» **Your objective**: Once you have read the listing, output it exactly and completely.

» **Recorded data**:
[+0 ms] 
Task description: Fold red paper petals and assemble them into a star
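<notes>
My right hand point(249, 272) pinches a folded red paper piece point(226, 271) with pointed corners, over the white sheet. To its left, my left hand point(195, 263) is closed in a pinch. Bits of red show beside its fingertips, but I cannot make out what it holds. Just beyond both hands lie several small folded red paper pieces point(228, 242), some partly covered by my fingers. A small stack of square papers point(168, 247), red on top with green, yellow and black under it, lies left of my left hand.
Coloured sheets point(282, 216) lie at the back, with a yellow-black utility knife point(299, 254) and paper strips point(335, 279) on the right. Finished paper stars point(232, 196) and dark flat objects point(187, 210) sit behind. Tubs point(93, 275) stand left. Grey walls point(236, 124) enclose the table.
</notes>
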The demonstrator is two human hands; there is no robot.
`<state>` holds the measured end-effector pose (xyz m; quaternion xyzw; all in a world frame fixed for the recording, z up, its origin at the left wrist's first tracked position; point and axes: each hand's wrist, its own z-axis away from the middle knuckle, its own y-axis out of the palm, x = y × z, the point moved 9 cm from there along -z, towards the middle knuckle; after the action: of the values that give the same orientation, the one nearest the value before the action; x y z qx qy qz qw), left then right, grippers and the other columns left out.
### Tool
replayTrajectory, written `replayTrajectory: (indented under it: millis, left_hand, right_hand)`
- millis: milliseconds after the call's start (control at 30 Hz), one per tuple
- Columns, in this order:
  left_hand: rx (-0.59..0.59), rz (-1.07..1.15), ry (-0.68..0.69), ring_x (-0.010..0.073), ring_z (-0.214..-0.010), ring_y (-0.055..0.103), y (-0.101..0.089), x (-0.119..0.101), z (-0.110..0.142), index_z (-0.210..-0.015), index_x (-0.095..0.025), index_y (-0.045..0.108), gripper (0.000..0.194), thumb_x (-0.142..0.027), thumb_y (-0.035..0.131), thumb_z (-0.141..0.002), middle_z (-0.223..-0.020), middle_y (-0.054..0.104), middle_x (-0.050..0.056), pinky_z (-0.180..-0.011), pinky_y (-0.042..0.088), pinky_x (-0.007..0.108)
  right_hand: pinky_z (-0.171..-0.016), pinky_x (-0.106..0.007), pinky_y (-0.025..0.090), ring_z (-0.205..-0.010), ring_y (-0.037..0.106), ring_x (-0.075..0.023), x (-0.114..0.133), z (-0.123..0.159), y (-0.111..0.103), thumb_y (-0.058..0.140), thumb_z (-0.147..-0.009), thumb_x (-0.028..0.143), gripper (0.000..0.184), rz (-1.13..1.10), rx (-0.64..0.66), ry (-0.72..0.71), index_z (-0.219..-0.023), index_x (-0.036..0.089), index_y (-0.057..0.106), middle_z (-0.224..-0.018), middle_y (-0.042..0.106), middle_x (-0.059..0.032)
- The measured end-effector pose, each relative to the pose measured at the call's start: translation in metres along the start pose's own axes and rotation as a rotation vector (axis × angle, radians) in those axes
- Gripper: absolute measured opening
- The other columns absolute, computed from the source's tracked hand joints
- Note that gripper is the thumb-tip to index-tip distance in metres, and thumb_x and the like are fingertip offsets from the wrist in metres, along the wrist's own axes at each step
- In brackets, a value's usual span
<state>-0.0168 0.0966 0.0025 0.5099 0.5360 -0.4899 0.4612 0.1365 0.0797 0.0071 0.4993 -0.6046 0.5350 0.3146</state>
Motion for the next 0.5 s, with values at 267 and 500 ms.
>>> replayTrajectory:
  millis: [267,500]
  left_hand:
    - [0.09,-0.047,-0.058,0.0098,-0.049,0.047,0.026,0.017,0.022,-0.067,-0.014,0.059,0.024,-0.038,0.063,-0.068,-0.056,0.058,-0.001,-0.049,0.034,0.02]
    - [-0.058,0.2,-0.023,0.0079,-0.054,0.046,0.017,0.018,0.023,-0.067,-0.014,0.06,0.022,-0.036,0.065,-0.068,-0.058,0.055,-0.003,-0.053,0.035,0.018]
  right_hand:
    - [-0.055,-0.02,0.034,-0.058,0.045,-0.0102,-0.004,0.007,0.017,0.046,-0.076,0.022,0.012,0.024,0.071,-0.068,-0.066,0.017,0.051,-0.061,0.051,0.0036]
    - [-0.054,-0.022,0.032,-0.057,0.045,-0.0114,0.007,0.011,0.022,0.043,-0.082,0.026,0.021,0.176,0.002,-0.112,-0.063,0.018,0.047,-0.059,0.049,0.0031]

» **Task result**:
[+0 ms] 
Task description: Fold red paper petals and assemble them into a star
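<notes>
My right hand point(249, 272) pinches a folded red paper piece point(226, 271) with pointed corners, over the white sheet. To its left, my left hand point(195, 263) is closed in a pinch. Bits of red show beside its fingertips, but I cannot make out what it holds. Just beyond both hands lie several small folded red paper pieces point(228, 242), some partly covered by my fingers. A small stack of square papers point(168, 247), red on top with green, yellow and black under it, lies left of my left hand.
Coloured sheets point(282, 216) lie at the back, with a yellow-black utility knife point(299, 254) and paper strips point(335, 279) on the right. Finished paper stars point(232, 196) and dark flat objects point(187, 210) sit behind. Tubs point(93, 275) stand left. Grey walls point(236, 124) enclose the table.
</notes>
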The demonstrator is two human hands; there is no robot.
`<state>` holds the measured end-effector pose (xyz m; quaternion xyzw; all in a world frame fixed for the recording, z up, its origin at the left wrist's first tracked position; point and axes: each hand's wrist, its own z-axis away from the middle knuckle, its own y-axis out of the palm, x = y × z, the point moved 9 cm from there along -z, towards the middle knuckle; after the action: of the values that give the same orientation, the one nearest the value before the action; x y z qx qy qz qw), left then right, grippers and the other columns left out.
### Tool
replayTrajectory, written `replayTrajectory: (indented under it: millis, left_hand, right_hand)`
- millis: milliseconds after the call's start (control at 30 Hz), one per tuple
- Columns, in this order:
  left_hand: rx (-0.59..0.59), rz (-1.07..1.15), ry (-0.68..0.69), ring_x (-0.010..0.073), ring_z (-0.214..-0.010), ring_y (-0.055..0.103), y (-0.101..0.089), x (-0.119..0.101), z (-0.110..0.142), index_z (-0.210..-0.015), index_x (-0.095..0.025), index_y (-0.045..0.108), gripper (0.000..0.194), thumb_x (-0.142..0.027), thumb_y (-0.035..0.131), thumb_z (-0.141..0.002), middle_z (-0.223..-0.020), middle_y (-0.054..0.104), middle_x (-0.050..0.056), pinky_z (-0.180..-0.011), pinky_y (-0.042..0.088), pinky_x (-0.007..0.108)
  right_hand: pinky_z (-0.171..-0.016), pinky_x (-0.106..0.007), pinky_y (-0.025..0.090), ring_z (-0.205..-0.010), ring_y (-0.037..0.106), ring_x (-0.075..0.023), x (-0.114..0.133), z (-0.123..0.159), y (-0.111..0.103), thumb_y (-0.058..0.140), thumb_z (-0.147..-0.009), thumb_x (-0.028..0.143), gripper (0.000..0.184), rz (-1.13..1.10), rx (-0.64..0.66), ry (-0.72..0.71), index_z (-0.219..-0.023), index_x (-0.036..0.089), index_y (-0.057..0.106), middle_z (-0.224..-0.018), middle_y (-0.042..0.106), middle_x (-0.059..0.032)
- The measured end-effector pose, each relative to the pose measured at the call's start: translation in metres along the start pose's own axes and rotation as a rotation vector (axis × angle, radians) in those axes
- Gripper: absolute measured opening
- The other columns absolute, computed from the source's tracked hand joints
- Note that gripper is the thumb-tip to index-tip distance in metres, and thumb_x and the like are fingertip offsets from the wrist in metres, along the wrist's own axes at each step
- In brackets, a value's usual span
<state>-0.0168 0.0966 0.0025 0.5099 0.5360 -0.4899 0.4612 0.1365 0.0797 0.0071 0.4993 -0.6046 0.5350 0.3146</state>
Motion for the next 0.5 s, with values at 267 and 500 ms.
>>> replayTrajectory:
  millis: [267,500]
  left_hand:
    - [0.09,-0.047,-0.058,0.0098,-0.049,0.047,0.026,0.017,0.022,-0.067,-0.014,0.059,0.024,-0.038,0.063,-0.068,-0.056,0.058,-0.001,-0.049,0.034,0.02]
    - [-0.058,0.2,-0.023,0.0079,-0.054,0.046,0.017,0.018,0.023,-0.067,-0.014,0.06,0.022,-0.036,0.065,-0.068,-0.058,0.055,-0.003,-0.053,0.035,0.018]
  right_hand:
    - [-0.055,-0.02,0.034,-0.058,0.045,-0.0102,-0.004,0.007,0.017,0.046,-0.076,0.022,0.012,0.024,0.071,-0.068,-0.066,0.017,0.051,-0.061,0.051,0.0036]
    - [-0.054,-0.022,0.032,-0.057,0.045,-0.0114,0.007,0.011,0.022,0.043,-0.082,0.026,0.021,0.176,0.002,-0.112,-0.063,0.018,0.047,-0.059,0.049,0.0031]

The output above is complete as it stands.